Once Sami wrote me, "When I die they should write 'I've been sound and smoke' on my tombstone, actually it has to be in German cause 'Schall und Rauch' is a metaphor for 'nothing' or 'unimportant,' in English it's 'smoke and mirrors,' but sound and smoke have no limits and no borders and therefore I love it.
This paragraph is a section of its own in the novel, and it comes with no further explanation from our narrator. Yet, this simple piece informs so much of what I love about this book. What is real? What is fiction? What actually happened and what is Barbara—A. or B.—hiding from us? What makes one Barbara real and the other not? And does it matter? And if it doesn't matter, is that what makes it matter?
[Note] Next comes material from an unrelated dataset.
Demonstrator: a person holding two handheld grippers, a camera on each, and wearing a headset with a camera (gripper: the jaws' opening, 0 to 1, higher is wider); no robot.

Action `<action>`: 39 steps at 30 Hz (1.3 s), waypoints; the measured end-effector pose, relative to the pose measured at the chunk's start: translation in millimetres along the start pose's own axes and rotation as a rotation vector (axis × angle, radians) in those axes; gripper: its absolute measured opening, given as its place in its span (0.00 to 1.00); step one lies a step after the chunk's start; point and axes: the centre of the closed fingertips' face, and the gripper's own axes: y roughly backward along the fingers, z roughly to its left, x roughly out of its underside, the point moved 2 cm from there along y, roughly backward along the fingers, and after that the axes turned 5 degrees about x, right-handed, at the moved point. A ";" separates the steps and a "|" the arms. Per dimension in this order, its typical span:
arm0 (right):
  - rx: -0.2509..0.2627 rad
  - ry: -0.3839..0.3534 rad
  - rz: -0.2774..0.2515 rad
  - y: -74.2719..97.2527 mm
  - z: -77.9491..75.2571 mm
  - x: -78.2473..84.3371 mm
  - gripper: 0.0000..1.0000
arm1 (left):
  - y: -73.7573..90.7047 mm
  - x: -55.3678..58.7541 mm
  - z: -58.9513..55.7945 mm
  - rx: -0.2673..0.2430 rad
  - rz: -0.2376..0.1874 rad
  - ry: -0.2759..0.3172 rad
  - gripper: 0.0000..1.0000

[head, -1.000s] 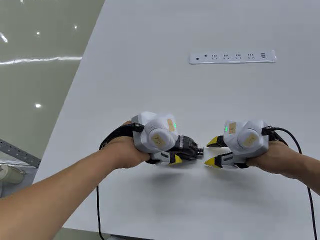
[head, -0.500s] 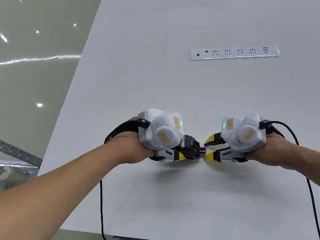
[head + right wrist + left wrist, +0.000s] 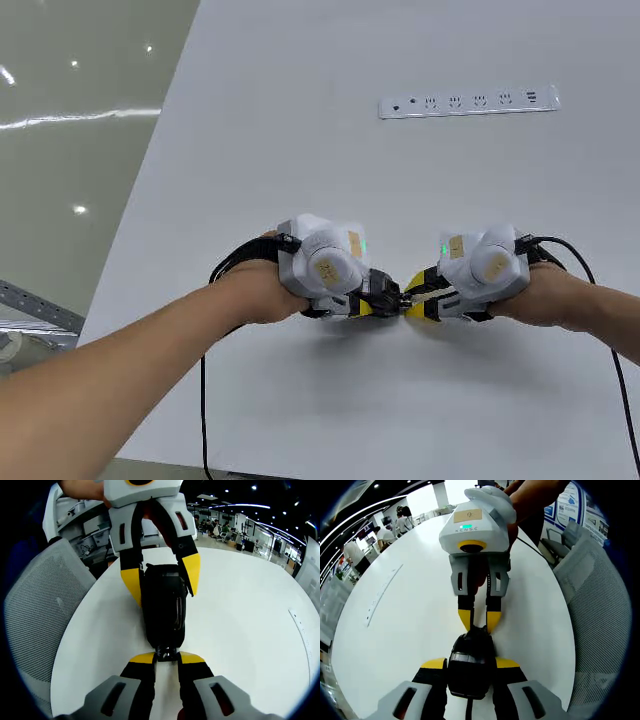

The Gift is a book that allows us to live undefined and free at our wavering edges. We can be unrestricted, so we have to allow the book the same courtesy too.
In the end, Barbara A. writes, "I made this for you. It was the last thing I did. It comes from the heart. Love, Barbara." And perhaps that sums it best—that the blurred lines of fiction and reality, the ambiguity of what it means to be human, are perhaps all intractable parts of an algorithm we all know and spend our lives trying to solve.